Across the whole listing, filter for the string "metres" and copy every line that has it.

=-=-=

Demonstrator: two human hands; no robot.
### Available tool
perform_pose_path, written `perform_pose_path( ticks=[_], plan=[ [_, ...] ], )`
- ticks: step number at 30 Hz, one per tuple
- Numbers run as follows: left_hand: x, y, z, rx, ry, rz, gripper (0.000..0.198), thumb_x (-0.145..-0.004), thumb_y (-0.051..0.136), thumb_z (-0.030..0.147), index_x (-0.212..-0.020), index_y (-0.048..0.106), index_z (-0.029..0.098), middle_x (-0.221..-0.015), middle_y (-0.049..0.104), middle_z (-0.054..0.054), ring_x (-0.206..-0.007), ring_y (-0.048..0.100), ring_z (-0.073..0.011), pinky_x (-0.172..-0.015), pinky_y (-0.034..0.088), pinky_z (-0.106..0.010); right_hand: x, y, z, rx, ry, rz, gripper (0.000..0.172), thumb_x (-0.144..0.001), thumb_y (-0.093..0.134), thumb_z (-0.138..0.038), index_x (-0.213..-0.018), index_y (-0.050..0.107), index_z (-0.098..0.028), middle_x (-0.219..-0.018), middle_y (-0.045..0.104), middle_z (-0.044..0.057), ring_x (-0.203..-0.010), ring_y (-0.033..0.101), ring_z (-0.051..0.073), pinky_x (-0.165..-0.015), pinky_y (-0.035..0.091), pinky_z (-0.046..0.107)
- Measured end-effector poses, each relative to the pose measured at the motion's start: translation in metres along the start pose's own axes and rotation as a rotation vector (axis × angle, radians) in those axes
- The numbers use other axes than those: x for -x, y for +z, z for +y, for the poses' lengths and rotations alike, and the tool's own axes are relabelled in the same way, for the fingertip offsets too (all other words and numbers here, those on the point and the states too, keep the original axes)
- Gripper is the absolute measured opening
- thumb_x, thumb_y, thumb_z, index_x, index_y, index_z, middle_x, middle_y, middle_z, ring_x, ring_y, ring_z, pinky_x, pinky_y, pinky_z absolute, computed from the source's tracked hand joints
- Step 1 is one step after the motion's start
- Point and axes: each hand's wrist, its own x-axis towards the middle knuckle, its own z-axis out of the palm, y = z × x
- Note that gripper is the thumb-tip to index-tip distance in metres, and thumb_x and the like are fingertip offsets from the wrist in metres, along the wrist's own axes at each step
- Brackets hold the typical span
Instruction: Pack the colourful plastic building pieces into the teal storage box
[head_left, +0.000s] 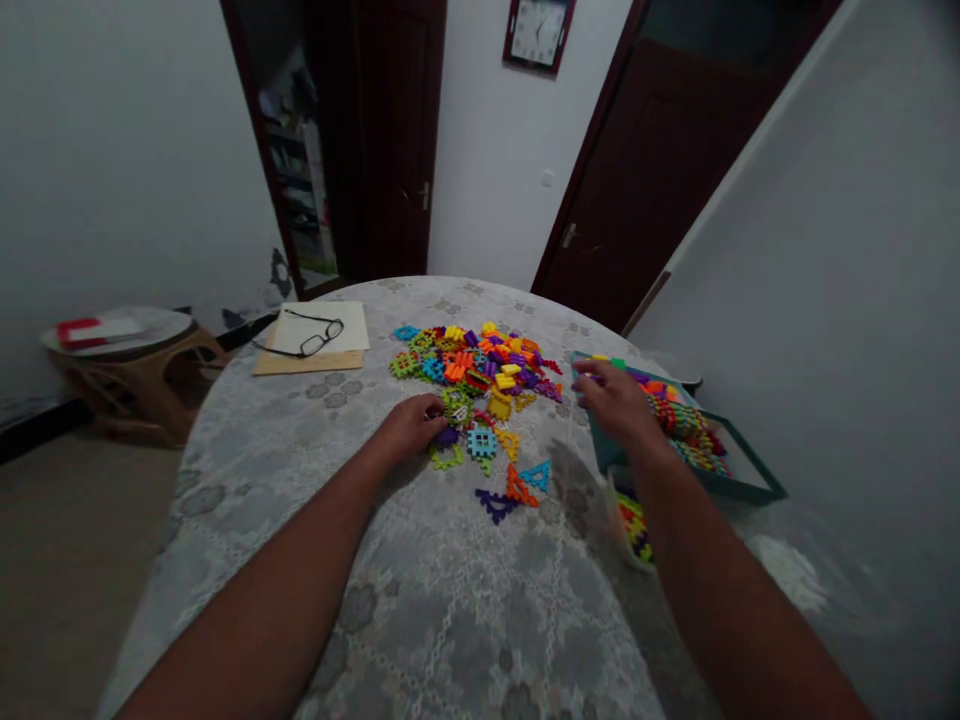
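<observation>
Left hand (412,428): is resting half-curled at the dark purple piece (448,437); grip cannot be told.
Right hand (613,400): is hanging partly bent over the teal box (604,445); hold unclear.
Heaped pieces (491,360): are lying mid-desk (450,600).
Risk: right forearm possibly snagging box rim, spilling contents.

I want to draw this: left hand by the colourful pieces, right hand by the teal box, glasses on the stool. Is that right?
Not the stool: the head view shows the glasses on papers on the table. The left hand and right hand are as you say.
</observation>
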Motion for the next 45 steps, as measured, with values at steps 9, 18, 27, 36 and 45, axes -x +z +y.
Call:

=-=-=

YOUR RESPONSE:
- Measured end-effector poses, each relative to the pose measured at the motion's start: translation in metres along the start pose's own axes and rotation as a rotation vector (axis × angle, radians) in those axes
- Note that gripper is the thumb-tip to index-tip distance in metres, and thumb_x and the like are fingertip offsets from the wrist in metres, along the wrist's own axes at each step

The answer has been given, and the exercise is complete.